Il Palau de les arts di Valencia gli affida la produzione dell’opera di Martin y Soler Arbore di Diana, con prima il 21 dicembre.
La profonda conoscenza del repertorio barocco e della relativa prassi esecutiva è dovuta al fatto che Rubén Dubrovsky è fondatore e direttore del Bach Consort Wien, che in pochi anni è diventato uno dei più prestigiosi complessi e cui è riservato un proprio ciclo al Musikverein di Vienna. Numerosi sono i concerti in tutta Europa (Vienna, Linz, Barcellona, Zagabria, con i più svariati interpreti vocali, quali Bernarda Fink, Veronica Cangemi, il controtenore Terry wey, Florian Boesch, Carlos Mena, Daniel Johansen e a. La stampa specializzata sottolinea la chiarezza di concezione e il virtuosismo trascinante del complesso.
L’intensa attività pedagogica di Rubén Dubrovsky comprende stage di perfezionamento per strumentisti, cantanti e direttori di complessi sia all’Accademia barocca austriaca che al conservatorio Ciaikovskji e all’Accademia Gnessin di Mosca, alla Scuola civica di Milano, all’università di Belgrado e al conservatorio di Palma. È stato invitato a lavorare con l’orchestra del Conservatorio di Vienna sul repertorio classico-barocco. Ha anche fatto parte della giuria al Centro Herbert von Karajan e al concorso Fidelio per la scelta dei meritevoli di borsa di studio.
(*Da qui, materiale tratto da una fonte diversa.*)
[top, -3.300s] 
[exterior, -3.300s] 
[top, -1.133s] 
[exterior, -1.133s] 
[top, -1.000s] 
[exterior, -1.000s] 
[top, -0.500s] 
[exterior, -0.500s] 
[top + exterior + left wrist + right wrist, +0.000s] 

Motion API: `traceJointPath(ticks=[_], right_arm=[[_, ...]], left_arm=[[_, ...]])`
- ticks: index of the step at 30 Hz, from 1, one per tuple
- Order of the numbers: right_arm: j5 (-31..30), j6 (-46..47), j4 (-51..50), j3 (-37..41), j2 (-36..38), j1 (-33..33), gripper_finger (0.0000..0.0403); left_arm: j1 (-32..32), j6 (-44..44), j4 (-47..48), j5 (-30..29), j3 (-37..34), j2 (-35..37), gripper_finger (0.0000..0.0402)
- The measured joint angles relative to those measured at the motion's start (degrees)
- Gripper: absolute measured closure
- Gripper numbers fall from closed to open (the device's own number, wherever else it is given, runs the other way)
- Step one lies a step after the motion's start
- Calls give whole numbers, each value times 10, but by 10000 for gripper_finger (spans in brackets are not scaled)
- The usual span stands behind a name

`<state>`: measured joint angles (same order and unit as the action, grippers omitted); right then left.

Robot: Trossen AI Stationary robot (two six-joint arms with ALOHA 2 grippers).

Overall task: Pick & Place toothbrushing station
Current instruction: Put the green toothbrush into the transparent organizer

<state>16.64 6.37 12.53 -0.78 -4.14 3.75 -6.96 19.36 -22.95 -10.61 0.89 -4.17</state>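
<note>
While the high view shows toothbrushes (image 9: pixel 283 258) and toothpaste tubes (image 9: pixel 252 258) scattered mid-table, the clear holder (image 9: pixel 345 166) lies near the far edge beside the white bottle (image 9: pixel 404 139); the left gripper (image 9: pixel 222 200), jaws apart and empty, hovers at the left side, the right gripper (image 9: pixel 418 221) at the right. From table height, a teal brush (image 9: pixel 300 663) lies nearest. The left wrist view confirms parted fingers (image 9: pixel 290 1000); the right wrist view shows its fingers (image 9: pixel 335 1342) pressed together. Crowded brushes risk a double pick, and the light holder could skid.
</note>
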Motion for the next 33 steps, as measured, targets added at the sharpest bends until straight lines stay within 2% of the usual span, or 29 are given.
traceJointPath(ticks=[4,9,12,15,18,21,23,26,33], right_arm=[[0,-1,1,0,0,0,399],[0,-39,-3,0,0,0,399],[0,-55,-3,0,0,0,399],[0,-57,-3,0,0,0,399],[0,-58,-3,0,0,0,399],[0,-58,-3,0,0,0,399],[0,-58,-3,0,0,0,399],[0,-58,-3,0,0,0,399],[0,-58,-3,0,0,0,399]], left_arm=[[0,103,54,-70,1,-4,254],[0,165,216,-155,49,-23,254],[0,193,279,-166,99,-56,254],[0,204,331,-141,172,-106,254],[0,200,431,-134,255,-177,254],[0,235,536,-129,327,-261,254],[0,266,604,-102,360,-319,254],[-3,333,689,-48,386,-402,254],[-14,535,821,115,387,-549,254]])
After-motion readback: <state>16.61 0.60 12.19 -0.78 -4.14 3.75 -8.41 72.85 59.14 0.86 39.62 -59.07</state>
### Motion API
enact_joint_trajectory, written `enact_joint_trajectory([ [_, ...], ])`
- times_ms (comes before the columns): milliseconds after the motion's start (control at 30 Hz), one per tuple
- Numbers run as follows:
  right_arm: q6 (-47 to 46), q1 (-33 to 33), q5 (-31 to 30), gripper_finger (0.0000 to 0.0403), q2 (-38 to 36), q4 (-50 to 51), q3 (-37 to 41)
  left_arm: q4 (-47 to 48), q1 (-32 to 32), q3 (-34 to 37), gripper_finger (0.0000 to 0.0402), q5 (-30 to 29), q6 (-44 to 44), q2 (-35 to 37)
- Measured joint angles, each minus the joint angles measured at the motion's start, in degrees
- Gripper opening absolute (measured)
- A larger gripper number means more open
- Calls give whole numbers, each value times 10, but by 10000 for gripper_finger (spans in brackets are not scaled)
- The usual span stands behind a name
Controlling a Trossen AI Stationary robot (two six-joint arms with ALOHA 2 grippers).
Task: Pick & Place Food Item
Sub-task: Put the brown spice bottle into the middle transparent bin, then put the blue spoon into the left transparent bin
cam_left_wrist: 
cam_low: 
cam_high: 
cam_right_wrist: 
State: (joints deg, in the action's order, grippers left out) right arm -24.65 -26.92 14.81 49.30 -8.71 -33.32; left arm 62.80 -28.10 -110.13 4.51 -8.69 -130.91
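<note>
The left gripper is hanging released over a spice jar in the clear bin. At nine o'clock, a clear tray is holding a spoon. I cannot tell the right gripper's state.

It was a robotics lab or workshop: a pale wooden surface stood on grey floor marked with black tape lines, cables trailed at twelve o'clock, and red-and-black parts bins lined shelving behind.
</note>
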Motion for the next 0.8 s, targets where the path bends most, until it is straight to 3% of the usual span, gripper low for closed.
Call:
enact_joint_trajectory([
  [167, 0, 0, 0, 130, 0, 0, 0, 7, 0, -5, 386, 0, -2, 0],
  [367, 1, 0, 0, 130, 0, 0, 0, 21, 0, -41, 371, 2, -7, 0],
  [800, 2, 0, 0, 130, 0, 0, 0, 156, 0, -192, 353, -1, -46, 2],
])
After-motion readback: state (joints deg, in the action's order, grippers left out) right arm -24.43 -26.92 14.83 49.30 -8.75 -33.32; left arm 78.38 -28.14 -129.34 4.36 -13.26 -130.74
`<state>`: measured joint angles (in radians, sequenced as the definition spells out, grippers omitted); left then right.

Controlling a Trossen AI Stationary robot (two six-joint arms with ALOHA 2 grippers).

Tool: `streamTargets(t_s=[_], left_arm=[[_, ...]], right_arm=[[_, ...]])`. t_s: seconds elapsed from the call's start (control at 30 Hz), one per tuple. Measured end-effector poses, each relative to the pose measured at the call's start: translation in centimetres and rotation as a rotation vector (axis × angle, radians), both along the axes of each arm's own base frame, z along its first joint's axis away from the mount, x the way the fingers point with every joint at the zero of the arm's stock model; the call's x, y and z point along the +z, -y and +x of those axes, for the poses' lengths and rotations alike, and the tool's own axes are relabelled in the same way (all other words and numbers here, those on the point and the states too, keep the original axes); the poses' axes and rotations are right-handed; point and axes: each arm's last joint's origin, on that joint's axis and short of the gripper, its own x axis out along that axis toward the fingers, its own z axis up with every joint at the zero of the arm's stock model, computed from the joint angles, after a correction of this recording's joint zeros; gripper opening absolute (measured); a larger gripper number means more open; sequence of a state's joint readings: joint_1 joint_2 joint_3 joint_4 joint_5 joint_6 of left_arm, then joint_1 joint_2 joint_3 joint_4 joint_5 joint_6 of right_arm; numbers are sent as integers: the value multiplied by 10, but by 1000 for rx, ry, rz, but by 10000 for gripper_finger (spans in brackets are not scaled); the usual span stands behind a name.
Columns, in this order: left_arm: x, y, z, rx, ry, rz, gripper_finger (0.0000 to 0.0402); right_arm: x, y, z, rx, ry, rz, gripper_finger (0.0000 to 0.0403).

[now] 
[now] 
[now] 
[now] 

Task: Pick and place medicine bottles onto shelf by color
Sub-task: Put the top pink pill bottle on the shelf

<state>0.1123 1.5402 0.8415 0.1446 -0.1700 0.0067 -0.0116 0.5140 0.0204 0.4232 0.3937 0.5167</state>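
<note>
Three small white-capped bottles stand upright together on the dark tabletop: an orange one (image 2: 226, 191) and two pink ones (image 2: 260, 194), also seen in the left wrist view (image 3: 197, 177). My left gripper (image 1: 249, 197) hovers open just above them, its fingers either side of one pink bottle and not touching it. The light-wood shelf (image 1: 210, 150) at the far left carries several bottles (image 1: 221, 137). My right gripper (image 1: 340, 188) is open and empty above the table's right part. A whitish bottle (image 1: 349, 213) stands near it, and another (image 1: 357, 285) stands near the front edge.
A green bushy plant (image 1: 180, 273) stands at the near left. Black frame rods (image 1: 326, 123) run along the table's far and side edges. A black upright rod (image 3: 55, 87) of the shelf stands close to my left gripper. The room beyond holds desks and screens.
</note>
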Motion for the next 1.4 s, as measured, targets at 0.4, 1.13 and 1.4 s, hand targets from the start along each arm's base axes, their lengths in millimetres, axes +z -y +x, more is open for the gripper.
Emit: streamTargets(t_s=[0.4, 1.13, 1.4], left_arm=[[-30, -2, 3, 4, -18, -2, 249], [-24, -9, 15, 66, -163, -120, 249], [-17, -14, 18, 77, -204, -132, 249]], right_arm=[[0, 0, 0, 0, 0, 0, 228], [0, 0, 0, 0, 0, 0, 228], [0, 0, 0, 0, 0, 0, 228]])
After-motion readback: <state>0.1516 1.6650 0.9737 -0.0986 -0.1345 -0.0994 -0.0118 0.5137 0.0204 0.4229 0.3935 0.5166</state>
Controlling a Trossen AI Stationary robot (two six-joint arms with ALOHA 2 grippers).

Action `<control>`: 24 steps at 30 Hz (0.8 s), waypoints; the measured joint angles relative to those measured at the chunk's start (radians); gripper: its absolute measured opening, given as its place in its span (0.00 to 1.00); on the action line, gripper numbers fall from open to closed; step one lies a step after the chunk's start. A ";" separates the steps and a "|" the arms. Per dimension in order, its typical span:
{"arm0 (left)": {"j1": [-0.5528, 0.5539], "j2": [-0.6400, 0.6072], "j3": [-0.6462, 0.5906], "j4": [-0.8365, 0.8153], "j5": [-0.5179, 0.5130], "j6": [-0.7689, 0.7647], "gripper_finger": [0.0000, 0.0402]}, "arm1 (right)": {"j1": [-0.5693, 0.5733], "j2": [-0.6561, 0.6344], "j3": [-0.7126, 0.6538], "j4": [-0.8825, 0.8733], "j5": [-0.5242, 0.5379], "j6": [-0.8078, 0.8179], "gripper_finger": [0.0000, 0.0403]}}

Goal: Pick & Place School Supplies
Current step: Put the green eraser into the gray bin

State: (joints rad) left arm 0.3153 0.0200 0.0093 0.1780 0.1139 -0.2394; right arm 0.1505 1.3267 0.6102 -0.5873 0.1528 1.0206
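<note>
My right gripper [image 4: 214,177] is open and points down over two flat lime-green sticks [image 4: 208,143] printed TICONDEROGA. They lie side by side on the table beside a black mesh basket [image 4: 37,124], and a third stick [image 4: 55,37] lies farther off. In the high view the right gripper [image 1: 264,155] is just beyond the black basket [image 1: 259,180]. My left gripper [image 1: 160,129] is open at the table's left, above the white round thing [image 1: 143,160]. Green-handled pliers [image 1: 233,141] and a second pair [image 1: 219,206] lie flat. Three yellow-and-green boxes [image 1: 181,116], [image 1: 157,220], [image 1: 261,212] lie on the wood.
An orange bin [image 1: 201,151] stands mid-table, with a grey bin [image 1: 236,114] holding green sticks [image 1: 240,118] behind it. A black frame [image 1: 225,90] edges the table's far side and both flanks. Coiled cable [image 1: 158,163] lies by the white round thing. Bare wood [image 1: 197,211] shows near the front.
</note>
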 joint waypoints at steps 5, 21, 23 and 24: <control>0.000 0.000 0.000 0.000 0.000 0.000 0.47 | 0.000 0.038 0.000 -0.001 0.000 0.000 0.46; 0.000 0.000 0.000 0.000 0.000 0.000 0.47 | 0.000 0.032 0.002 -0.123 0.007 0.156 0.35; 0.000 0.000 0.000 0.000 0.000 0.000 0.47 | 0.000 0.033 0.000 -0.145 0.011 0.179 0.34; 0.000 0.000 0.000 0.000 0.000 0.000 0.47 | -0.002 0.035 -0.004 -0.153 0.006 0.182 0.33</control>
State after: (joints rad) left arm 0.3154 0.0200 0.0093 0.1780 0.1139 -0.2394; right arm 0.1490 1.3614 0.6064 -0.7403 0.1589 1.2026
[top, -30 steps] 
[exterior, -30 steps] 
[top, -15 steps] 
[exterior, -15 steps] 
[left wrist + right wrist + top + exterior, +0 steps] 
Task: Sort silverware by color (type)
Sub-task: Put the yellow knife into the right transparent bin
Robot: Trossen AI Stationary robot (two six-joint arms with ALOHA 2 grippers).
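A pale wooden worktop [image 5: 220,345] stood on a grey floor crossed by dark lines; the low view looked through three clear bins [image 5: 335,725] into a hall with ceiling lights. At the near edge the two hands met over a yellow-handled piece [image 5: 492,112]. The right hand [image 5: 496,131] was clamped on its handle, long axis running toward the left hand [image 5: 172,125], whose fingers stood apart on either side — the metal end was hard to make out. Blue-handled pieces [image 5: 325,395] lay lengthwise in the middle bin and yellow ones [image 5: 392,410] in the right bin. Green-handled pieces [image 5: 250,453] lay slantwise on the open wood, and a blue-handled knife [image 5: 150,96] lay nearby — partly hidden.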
Rubén Dubrovsky nato a Buenos Aires in una famiglia di musicisti di origine italiano-polacca, studia violoncello dapprima al conservatorio di Buenos Aires, quindi alla scuola superiore di musica di Detmold. Completa lo studio frequentando le classi di musica da camera di Eberhad Feltz e di direzione di Mario de Rose.